For the purpose of determining whether an undertaking may be granted financial support, it should be irrelevant how many tiers of legal entities or legal arrangements may sit between the undertaking established in the Member State that grants the financial support and the entity in a jurisdiction that features on the EU list.
At the same time, the Commission said it stood ready to discuss with Member States their specific plans for ensuring that the granting of State aid, in particular in the form of recapitalisations, should be limited to undertakings paying their fair share of tax. It also recommended ‘carve outs’ to these restrictions – to be applied under strict conditions – in order to protect honest taxpayers.
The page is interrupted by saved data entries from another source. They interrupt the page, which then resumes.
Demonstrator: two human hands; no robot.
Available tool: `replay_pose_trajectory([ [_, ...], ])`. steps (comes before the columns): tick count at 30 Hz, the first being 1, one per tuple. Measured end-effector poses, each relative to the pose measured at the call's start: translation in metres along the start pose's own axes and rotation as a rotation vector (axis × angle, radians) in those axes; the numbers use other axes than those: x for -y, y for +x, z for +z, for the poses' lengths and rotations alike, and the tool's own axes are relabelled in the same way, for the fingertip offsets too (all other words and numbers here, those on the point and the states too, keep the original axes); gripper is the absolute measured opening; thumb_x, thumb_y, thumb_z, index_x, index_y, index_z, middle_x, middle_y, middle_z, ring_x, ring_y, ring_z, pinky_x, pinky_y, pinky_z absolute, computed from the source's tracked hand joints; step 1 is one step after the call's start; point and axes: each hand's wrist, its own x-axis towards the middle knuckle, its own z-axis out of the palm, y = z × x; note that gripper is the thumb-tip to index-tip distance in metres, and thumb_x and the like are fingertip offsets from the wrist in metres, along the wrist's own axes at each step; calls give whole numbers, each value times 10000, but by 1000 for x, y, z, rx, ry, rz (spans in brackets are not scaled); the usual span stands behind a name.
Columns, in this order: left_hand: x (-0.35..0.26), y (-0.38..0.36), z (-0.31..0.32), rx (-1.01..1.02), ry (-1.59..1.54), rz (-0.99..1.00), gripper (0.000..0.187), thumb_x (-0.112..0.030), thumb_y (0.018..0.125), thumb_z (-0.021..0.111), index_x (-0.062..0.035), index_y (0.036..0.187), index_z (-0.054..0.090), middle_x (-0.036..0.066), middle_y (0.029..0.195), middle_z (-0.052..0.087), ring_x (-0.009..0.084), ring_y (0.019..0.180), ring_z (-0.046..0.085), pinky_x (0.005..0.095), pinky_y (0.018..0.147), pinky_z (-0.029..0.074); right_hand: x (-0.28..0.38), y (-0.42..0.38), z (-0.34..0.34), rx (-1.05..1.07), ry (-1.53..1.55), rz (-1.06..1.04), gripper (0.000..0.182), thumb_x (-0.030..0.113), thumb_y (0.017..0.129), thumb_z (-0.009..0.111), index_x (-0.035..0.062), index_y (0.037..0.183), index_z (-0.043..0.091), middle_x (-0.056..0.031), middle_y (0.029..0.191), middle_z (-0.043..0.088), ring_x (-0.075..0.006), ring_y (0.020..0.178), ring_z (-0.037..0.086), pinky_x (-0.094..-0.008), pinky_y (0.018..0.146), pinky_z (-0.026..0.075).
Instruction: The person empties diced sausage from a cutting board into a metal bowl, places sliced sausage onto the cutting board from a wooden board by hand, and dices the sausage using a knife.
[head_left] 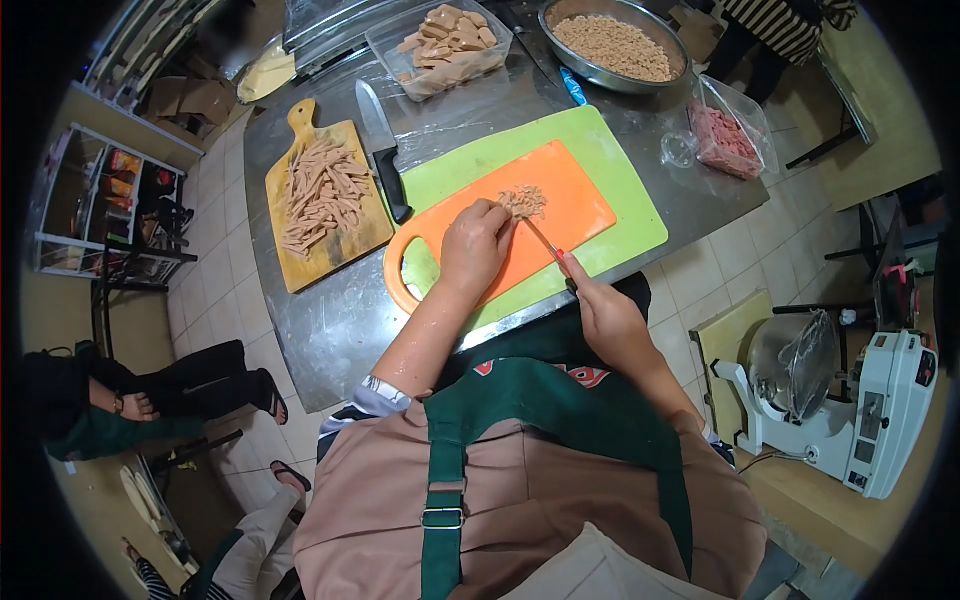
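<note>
Head view puts the chopped pieces [527, 199] on your orange board [575, 195]; they look light, soft and easily squashed, best steadied gently under curled fingertips. Your left hand [475, 245] has its fingers bunched together on their edge, while your right hand [610, 315] clamps its fingers around the knife [541, 239] handle.

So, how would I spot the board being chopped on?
Find the shiny metal table, then the flat lime-green rectangular board. On top lies the smaller orange rectangular board with a looped handle. Its orange colour separates it from the green board and yellowish wooden board.
</note>
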Motion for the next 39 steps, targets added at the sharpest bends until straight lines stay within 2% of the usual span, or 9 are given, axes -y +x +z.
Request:
replay_pose_trajectory([
  [4,-1,-2,-1,-23,25,33,96,-96,751,662,-18,806,651,114,801,619,290,747,605,374,665,487,9,15,-5,-18,-11,36,553,39,835,470,136,1372,378,-164,628,503,-333,530,529,-434,546,455],
  [10,-1,-2,-2,-32,35,22,98,-96,751,658,-20,813,656,116,806,627,290,758,604,370,670,484,14,37,1,147,-113,72,586,57,838,456,169,1399,328,-175,649,519,-351,563,545,-443,570,460],
  [15,-2,-2,-1,-22,24,17,73,-94,744,647,-30,760,617,102,779,598,291,741,573,387,646,473,6,56,18,155,-100,57,601,61,827,453,160,1404,316,-184,667,537,-354,579,558,-452,575,463],
  [18,-2,-1,-1,-37,37,31,93,-93,739,662,-24,794,635,119,775,610,291,739,590,379,654,470,6,46,18,146,-108,51,608,54,823,458,153,1406,312,-182,658,532,-353,578,557,-448,572,464],
  [22,1,-1,0,-61,40,74,72,-92,747,644,-29,765,615,107,768,594,291,752,568,391,647,467,12,16,2,207,-160,119,598,55,821,470,149,1396,335,-175,656,532,-352,578,557,-446,574,465],
  [24,0,-2,0,-74,11,71,82,-96,751,646,-27,776,609,108,760,593,294,737,569,396,643,463,9,3,2,116,-117,78,562,60,838,467,148,1383,359,-174,647,525,-356,574,551,-446,579,464],
  [28,0,-4,-2,-30,4,18,90,-99,756,645,-23,782,603,109,775,592,296,727,574,396,639,469,2,5,-1,86,0,65,527,68,862,449,150,1377,369,-179,645,523,-367,571,541,-448,590,459],
  [30,-2,-4,-3,-89,-65,62,94,-101,760,643,-19,772,597,112,789,587,296,726,580,391,636,479,3,12,-3,14,103,47,511,76,879,435,154,1378,364,-195,646,521,-377,580,535,-455,604,452],
  [39,0,-6,-1,-49,17,51,99,-103,753,644,-21,742,590,112,792,582,286,743,579,383,632,483,15,31,1,166,-9,98,533,73,874,426,120,1394,321,-213,666,535,-379,612,552,-466,613,445],
])
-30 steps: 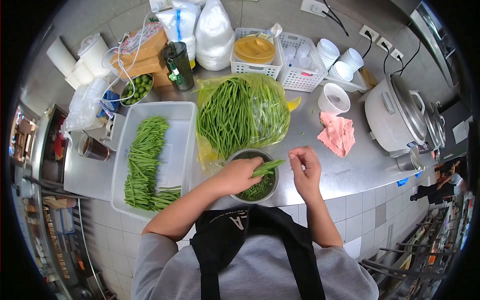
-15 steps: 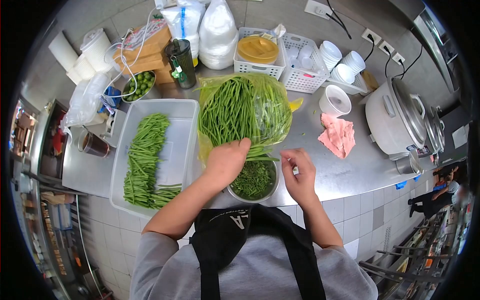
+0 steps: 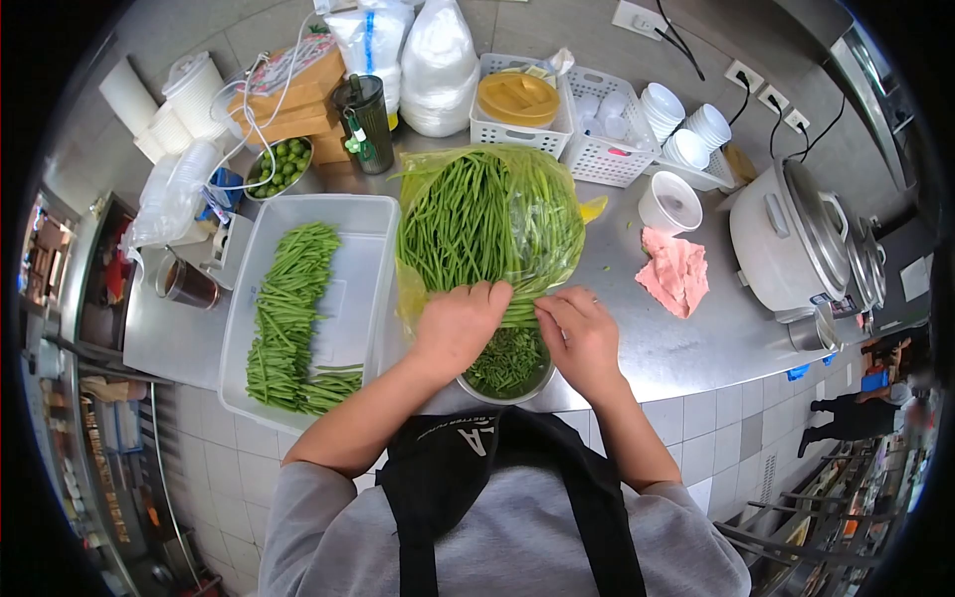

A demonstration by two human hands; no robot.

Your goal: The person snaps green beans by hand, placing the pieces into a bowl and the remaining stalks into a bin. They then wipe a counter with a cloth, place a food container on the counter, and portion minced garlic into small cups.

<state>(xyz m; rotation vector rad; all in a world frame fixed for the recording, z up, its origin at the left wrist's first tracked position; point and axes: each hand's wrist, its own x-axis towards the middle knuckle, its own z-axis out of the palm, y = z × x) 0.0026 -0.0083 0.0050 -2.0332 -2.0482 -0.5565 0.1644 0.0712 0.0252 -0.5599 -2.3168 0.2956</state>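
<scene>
My left hand (image 3: 464,323) is closed round a small bundle of green beans (image 3: 520,311), above the far rim of a metal bowl. At the bundle's right end, my right hand (image 3: 580,336) pinches the bean tips between thumb and fingers. Below both hands, the metal bowl (image 3: 549,376) holds short cut bean ends (image 3: 504,364). Just beyond, a yellow-tinted plastic bag (image 3: 550,214) lies open, full of long green beans (image 3: 458,219). To the left stands a clear plastic tub (image 3: 350,234) with trimmed beans (image 3: 288,308) piled along its left side.
On the steel counter (image 3: 637,343) are a pink cloth (image 3: 672,272), a white tub (image 3: 669,203) and a large rice cooker (image 3: 781,224) at right. White baskets (image 3: 607,149) line the back. A glass of dark drink (image 3: 189,284) and a bowl of green citrus (image 3: 284,167) stand left.
My right hand has moved left and now grips the right end of the bean bundle. My left hand keeps its hold. At the far right, a person in the background has shifted slightly.
</scene>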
Member States may disregard the existence of links to the listed non-cooperative jurisdictions, when the undertaking provides evidence that one of the following circumstances is met:
- Where the level of the tax liability in the Member State granting the support over a given period of time (e.g. the last three years) is considered adequate when compared to the overall turnover or level of activities of the undertaking receiving the support, at domestic and group level, over the same period.
- Where the undertaking makes legally binding commitments to remove its ties to EU listed non-cooperative jurisdictions within a short timeframe, subject to appropriate follow-up and sanctions in case of non-compliance.
Member States should disregard the existence of links to the listed non-cooperative jurisdictions where the undertaking has substantial economic presence (supported by staff, equipment, assets and premises, as evidenced by relevant facts and circumstances) and performs a substantive economic activity in listed non-cooperative jurisdictions.
Member States should not apply those exceptions if they are not in a position to verify the accuracy of the information. This could be due to the insufficient exchange of information on request with the third country concerned, in particular the absence of a tax treaty allowing exchange of information or the lack of cooperation from the third country jurisdiction concerned.
Finally, Member States should inform the Commission of the measures that they will implement to comply with the recommendation, in line with the EU’s good governance principles. The Commission will publish a report on the impact of this recommendation within three years.